Sunday, July 8, 2012

The Knives in our Lives: Part 2 - John

As far back as I can remember I have always carried a pocketknife. My very first knife was an Uncle Henry three blade that my father gave me when I six or seven years old. I remember every grown man I knew growing up always carried a knife, as you never know when a knife might come in handy. Sure you might need to defend yourself with it, but you are more likely to have to open a package or cut some rope. There is no shortage of good quality knives available on the market today. I have spent considerable time looking for the knives that I use on a regular basis and that will last me a long time. The knives I am going to discuss below are the ones that I have come to rely on.

EDC (Everyday Carry) Knives

Over the last several years I have carried many knives, and today I have two favorites that I use for everyday carry. The first, and probably my favorite, is my Gerber Mini Applegate Combat Folder. Over the last several years there has been a trend towards making “pocketknives” larger. My favorite feature of this knife is the size, just under 7” open. It does have a pocket clip on it, but one could easily carry this knife in their pocket. The Mini also features dual thumb studs and a liner lock that I have yet to be able to defeat. It is very easy to open and close with one hand, a feature that I look for in my EDC knives. I have found that it takes a little bit of work to get a good razor edge on it, but it also holds an edge very well. This little knife has been in and out of my pocket for almost three years now and has never failed me in any circumstance. On the opposite end of the spectrum for EDC knives is my other favorite, the Buck Strider SBMF. This knife is a collaboration between Strider and Buck knives, and the design is based on the Strider SNG, which the average citizen would be hard-pressed to afford. I use this knife for everything. It features dual thumb studs, liner lock, and dual position belt/pocket clip. This knife is easy to open and close single-handed, holds an edge very well, is easy to sharpen and to this point has been impossible to break. The thing I love most about the SBMF is that it is a true multi-function knife.
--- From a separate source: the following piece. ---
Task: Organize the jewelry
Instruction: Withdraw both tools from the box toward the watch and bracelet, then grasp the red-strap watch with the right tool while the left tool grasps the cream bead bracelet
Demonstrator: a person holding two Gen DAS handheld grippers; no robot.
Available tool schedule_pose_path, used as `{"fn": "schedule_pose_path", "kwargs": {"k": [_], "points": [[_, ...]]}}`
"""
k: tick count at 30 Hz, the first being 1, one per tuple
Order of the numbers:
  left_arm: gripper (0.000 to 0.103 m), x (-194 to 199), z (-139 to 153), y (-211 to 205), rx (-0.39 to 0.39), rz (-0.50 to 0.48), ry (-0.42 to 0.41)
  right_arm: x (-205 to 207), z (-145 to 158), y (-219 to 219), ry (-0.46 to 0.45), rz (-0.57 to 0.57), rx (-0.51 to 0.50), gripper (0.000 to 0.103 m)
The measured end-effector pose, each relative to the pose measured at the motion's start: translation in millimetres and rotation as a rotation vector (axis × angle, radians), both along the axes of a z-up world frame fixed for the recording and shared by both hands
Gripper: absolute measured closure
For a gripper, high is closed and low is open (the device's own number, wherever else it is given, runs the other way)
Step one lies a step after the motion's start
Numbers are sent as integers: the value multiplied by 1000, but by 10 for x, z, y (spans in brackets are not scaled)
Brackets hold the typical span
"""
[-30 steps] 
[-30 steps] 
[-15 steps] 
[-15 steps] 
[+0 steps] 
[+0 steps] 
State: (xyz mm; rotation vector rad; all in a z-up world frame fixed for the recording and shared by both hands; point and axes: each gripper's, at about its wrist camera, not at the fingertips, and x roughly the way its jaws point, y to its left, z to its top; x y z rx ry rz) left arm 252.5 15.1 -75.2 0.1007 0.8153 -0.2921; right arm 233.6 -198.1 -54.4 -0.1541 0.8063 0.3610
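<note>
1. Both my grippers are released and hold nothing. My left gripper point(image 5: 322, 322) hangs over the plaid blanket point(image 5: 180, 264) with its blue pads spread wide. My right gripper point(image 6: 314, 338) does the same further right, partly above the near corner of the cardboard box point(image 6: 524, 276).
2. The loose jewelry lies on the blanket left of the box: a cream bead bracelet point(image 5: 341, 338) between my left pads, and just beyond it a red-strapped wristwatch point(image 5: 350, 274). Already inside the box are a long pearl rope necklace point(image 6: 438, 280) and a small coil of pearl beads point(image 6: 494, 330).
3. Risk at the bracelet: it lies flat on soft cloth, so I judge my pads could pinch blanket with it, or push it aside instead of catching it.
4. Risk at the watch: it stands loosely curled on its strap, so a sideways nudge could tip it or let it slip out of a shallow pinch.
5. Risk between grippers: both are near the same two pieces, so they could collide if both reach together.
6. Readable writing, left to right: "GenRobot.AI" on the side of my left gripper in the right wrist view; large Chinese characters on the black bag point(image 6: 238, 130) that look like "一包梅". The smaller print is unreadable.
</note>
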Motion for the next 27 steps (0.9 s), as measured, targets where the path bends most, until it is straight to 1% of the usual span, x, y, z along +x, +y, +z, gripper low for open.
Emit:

It works just as well in the office as it does in the wilderness. However, the SBMF has now been discontinued, but you can still find them on E-bay and online gear exchanges.

EOD / Work Knives

The tools I use for Explosive Ordnance Disposal(EOD) work have to perform under any circumstance and I take no chances with these tools. These tools have helped me in the most mundane of situations as well as combat operations in Afghanistan. The first of these is the Gerber Multi-Plier Det. It is an EOD specific multi tool that incorporates a punch for priming into plastic explosives, and a blasting cap crimper inside the pliers. Other than these two features it is a run of the mill multi tool. The only time I had one fail was due to user error - I tried to use the C-4 punch to pry open a crate. The second most important tool I carry is my CRKT MAK-1 fixed blade knife. This is by far one of the toughest knives that I own. It is designed to be a rescue tool for firefighters, and the design includes a flat tip for prying, a chisel ground cutting edge, and an oxygen tank key and glass breaker on the hilt. Mine no longer has its glass breaker because I hammered it flat with a sledgehammer. I have used this knife for opening MRE’s, prying open crates, cutting explosives, and digging IED components out of roads. Even after all of the abuse that an overseas deployment brings, the cutting edge has remained sharp enough for more than my needs. The only sign of wear is that the blade finish has worn off in some areas. The final knife I use working is the Strider Military Folder (SMF). There really isn’t much to say about this knife other than what I said about the SBMF in my above EDC knife description. It is a reliable and durable tool that has never failed me.

Real training sucks, EMBRACE the suck.